Long Island again. Serial killer(s) again. The media have—a little too overeagerly—been conjuring up the specter of "the Long Island serial killer," even though those five words compress at least two unproven assumptions: There's no proof that the remains of up to 10 victims (so far) found on the sandy barrier island that parallels Long Island's South Shore were killed by a Long Islander, or even by a single individual. Or that they were killed on Long Island. For all we know, they were killed by a Yale comp lit professor, who deconstructed them in Connecticut and carried them to Long Island where he "unpacked" them from the trunk of his Prius.

But even if the perp or perps came from elsewhere, at least one of the presumed murdered prostitutes, Amber Lynn Costello, operated out of a seedy home in Long Island's West Babylon. It was she who was the subject of murderous speculation in a chat room that made the front page of the New York Daily News: "HOOKER SLAY EXCLUSIVE, WEB OF L.I. SICKOS, Inside secret site where johns plotted revenge." It's indisputable that these "sickos" did come from Long Island and apparently patronized the murdered hooker from West Babylon. (There's a name to deconstruct!)

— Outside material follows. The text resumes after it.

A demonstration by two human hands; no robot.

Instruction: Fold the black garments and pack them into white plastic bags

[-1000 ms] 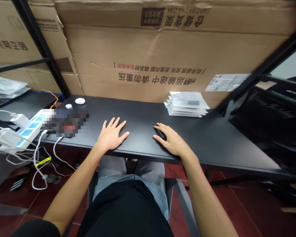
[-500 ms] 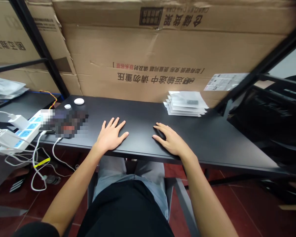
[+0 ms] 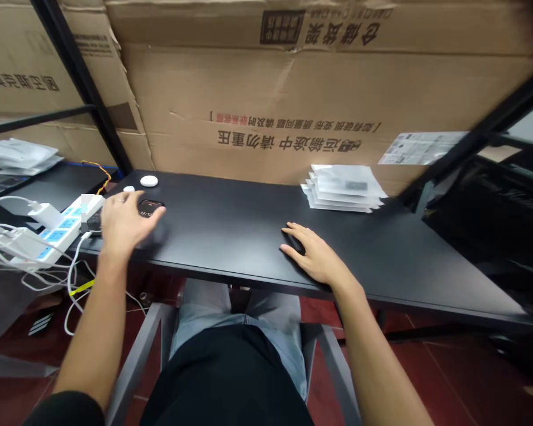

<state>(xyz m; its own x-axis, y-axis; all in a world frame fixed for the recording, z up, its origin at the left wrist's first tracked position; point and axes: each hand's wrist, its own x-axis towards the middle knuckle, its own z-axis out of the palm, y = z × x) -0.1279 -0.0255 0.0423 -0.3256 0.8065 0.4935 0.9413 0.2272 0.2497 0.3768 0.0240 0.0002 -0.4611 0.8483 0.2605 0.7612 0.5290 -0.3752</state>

But it's evident that in tab world, Long Island and serial killer seem to go together. I feel a certain responsibility for that, having thrown a spotlight on the L.I./serial killer connection back in the '90s in a lengthy essay for the Times magazine, when my "Guyland" homeland—as I fondly called it in tribute to the way the L.I. accent rendered it: "Lawn Guyland"—had begun sprouting corpses (20 or so) from serial killers like Joel Rifkin. It was a time when Long Island also had to endure the embarrassingly seedy Amy Fisher and Joey Buttafuoco scandal—and the three made-for-TV movies based on the case of Fisher, the "Long Island Lolita."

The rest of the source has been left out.